## THE TASK
Print the listing exactly as it stands. Skip every picture.
START DATA BELOW
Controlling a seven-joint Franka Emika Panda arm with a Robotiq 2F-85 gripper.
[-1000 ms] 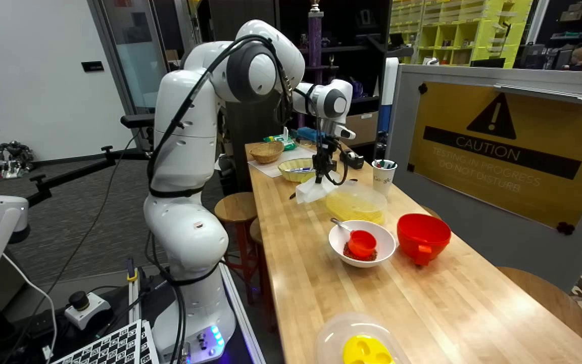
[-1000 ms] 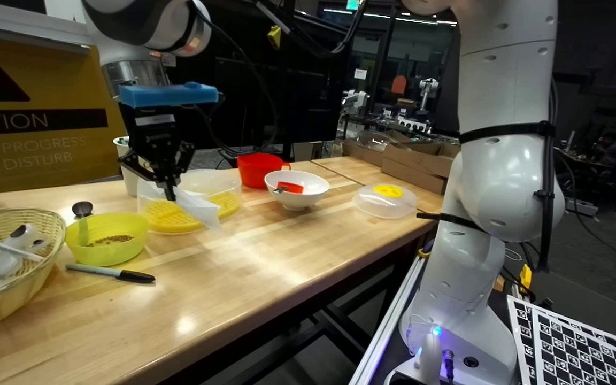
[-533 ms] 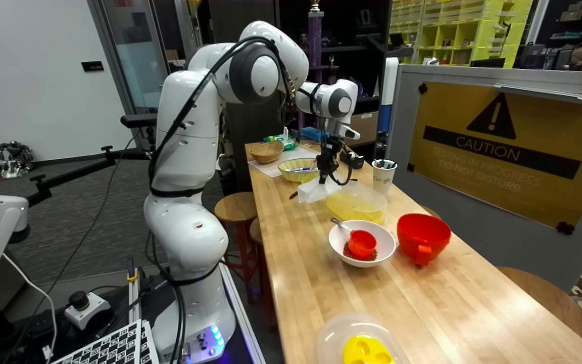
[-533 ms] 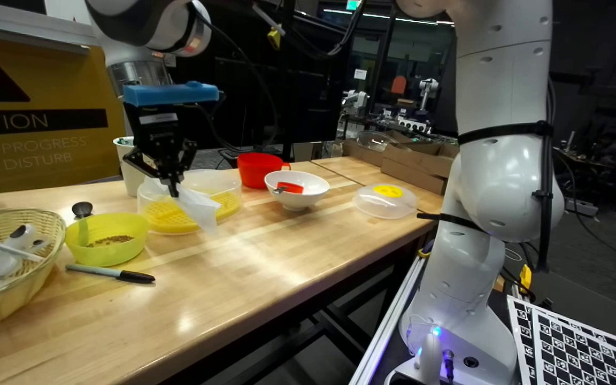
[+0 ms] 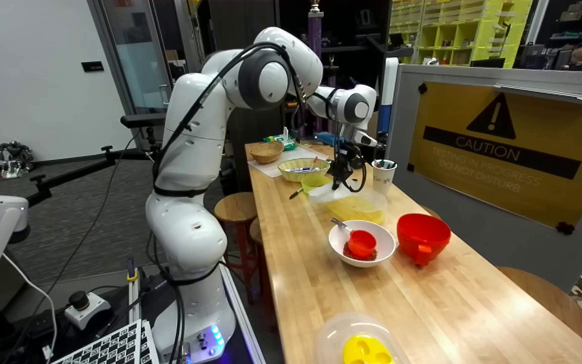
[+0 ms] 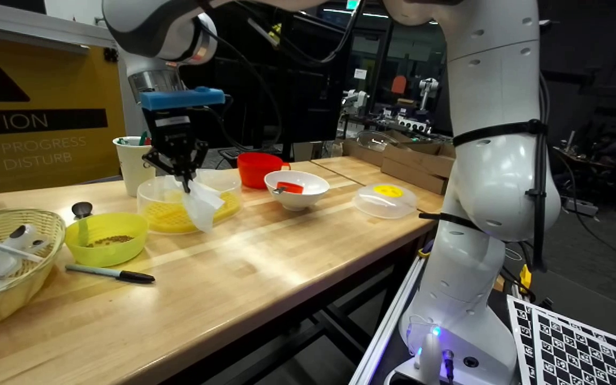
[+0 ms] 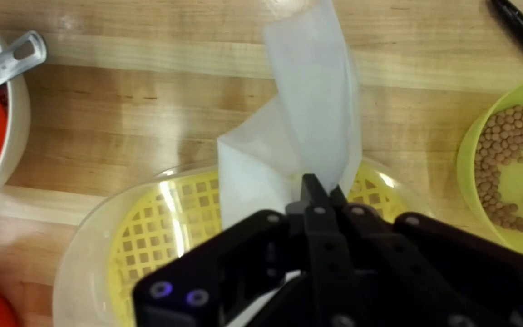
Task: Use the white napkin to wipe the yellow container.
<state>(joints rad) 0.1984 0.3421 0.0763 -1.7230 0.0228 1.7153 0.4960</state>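
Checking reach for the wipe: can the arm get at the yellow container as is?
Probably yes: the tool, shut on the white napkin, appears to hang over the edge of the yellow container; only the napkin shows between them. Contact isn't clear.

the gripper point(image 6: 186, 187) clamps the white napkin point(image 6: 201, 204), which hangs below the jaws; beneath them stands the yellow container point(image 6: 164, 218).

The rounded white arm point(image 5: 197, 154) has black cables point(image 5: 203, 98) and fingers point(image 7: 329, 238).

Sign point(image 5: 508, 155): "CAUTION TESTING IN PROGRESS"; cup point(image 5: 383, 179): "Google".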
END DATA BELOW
## EXPECTED OUTPUT
Controlling a seven-joint Franka Emika Panda arm with a Robotiq 2F-85 gripper.
[-1000 ms] 
[-1000 ms] 
[-533 ms] 
[-533 ms] 
[+0 ms] 
[+0 ms] 
[+0 ms] 
Task: Use the white napkin to wipe the yellow container.
<state>(joints rad) 0.1984 0.3421 0.0763 -1.7230 0.0228 1.7153 0.4960</state>
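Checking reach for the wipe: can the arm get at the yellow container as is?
Probably yes: the tool, shut on the white napkin, appears to hang over the edge of the yellow container; only the napkin shows between them. Contact isn't clear.

the gripper point(image 6: 186, 187) clamps the white napkin point(image 6: 201, 204), which hangs below the jaws; beneath them stands the yellow container point(image 6: 164, 218).

The rounded white arm point(image 5: 197, 154) has black cables point(image 5: 203, 98) and fingers point(image 7: 329, 238).

Sign point(image 5: 508, 155): "CAUTION TESTING IN PROGRESS"; cup point(image 5: 383, 179): "Google".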

What has been written here completes the answer.